WORK INSTRUCTIONS ▸ Taking only the lines of the data below from the line with "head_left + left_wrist" to the line with "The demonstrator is", ends included, write them out exactly and without pictures.
DATA TO USE Start Marker
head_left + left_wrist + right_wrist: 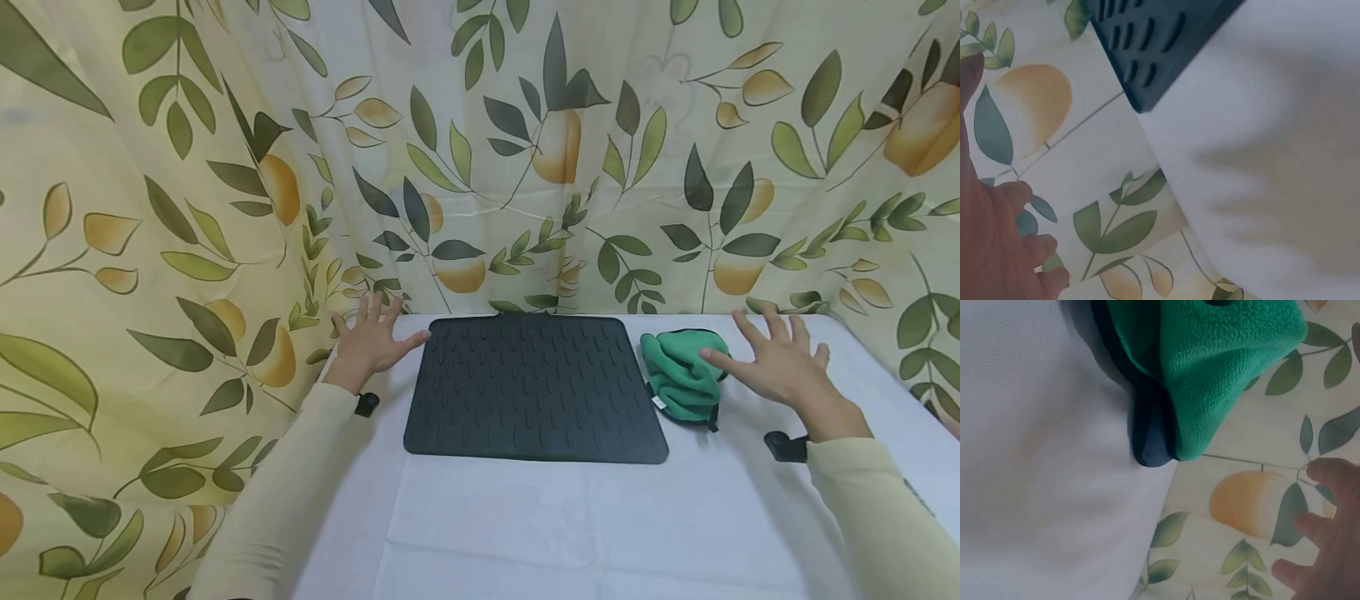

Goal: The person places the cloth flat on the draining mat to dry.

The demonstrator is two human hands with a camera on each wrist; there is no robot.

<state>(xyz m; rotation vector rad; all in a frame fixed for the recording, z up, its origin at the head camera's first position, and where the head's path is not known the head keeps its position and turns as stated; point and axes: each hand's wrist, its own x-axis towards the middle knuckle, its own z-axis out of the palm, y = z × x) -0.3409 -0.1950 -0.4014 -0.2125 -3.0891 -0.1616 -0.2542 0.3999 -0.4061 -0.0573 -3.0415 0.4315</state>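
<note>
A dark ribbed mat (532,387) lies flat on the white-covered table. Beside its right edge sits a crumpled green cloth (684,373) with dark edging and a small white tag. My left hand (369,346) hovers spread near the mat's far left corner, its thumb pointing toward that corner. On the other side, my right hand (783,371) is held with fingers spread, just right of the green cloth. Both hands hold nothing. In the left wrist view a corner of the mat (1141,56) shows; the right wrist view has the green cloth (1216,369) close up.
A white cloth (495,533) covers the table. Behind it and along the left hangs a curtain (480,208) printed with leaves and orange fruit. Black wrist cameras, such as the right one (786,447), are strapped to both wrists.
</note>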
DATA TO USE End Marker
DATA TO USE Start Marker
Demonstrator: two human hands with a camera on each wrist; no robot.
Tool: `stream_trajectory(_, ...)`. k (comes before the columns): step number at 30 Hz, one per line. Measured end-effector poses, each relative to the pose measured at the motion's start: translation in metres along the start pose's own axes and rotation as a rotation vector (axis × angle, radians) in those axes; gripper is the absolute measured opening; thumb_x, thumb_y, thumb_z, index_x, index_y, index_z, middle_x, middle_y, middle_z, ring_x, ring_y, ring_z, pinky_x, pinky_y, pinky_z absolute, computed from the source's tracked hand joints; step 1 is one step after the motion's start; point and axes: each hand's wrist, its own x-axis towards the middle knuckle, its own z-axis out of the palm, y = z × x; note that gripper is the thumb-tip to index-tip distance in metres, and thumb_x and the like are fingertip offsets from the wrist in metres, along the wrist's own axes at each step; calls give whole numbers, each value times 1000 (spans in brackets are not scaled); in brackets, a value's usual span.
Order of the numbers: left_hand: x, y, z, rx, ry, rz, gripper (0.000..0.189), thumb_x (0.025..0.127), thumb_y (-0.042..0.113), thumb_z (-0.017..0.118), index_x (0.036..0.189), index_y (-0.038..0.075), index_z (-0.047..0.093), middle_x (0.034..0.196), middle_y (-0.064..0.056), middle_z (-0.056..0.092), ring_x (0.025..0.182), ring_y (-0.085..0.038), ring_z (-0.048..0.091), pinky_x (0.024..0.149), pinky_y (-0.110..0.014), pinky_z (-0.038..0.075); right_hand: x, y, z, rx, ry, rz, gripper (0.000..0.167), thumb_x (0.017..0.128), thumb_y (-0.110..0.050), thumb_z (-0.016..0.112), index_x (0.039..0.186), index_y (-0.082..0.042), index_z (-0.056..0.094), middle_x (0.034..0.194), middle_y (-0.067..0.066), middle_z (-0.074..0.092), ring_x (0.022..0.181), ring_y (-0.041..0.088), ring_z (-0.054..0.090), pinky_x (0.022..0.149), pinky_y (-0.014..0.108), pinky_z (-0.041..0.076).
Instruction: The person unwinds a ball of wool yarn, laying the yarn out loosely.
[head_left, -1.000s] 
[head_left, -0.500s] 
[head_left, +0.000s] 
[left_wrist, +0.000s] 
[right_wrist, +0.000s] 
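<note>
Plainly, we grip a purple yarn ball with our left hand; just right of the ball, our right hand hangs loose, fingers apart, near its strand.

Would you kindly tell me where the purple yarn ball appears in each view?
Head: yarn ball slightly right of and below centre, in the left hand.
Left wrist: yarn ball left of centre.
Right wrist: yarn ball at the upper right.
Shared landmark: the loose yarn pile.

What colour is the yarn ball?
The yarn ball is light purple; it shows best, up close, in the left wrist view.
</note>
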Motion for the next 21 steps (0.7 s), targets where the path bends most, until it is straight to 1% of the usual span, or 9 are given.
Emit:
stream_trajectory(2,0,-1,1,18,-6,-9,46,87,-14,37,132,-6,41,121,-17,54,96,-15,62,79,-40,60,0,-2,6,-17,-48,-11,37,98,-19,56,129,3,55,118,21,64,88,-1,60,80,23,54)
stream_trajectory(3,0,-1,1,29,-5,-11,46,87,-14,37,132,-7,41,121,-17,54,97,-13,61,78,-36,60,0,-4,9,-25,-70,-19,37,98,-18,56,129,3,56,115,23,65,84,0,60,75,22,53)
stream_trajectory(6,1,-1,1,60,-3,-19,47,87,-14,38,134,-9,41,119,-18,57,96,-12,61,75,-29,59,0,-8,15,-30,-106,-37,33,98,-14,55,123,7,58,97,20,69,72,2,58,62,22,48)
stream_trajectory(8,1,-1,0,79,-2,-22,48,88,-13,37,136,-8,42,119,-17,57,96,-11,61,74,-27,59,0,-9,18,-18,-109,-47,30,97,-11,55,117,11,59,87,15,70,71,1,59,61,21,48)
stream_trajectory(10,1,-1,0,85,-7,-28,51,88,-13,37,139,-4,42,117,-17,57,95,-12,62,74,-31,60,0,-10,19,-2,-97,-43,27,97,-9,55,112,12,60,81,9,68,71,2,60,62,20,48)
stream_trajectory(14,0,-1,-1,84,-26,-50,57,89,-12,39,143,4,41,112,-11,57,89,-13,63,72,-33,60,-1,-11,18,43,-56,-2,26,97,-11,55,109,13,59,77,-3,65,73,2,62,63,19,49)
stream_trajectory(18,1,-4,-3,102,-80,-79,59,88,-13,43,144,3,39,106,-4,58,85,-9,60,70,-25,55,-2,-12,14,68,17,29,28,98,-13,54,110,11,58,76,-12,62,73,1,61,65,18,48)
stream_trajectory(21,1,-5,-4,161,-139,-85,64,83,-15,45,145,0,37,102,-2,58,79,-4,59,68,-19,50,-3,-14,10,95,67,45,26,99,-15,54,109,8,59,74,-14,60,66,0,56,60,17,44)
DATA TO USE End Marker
SOLUTION FOR THIS EXERCISE ▸
head_left + left_wrist + right_wrist: 

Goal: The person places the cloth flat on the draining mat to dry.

The demonstrator is two human hands with a camera on each wrist; there is no robot.

The exercise contains nothing more.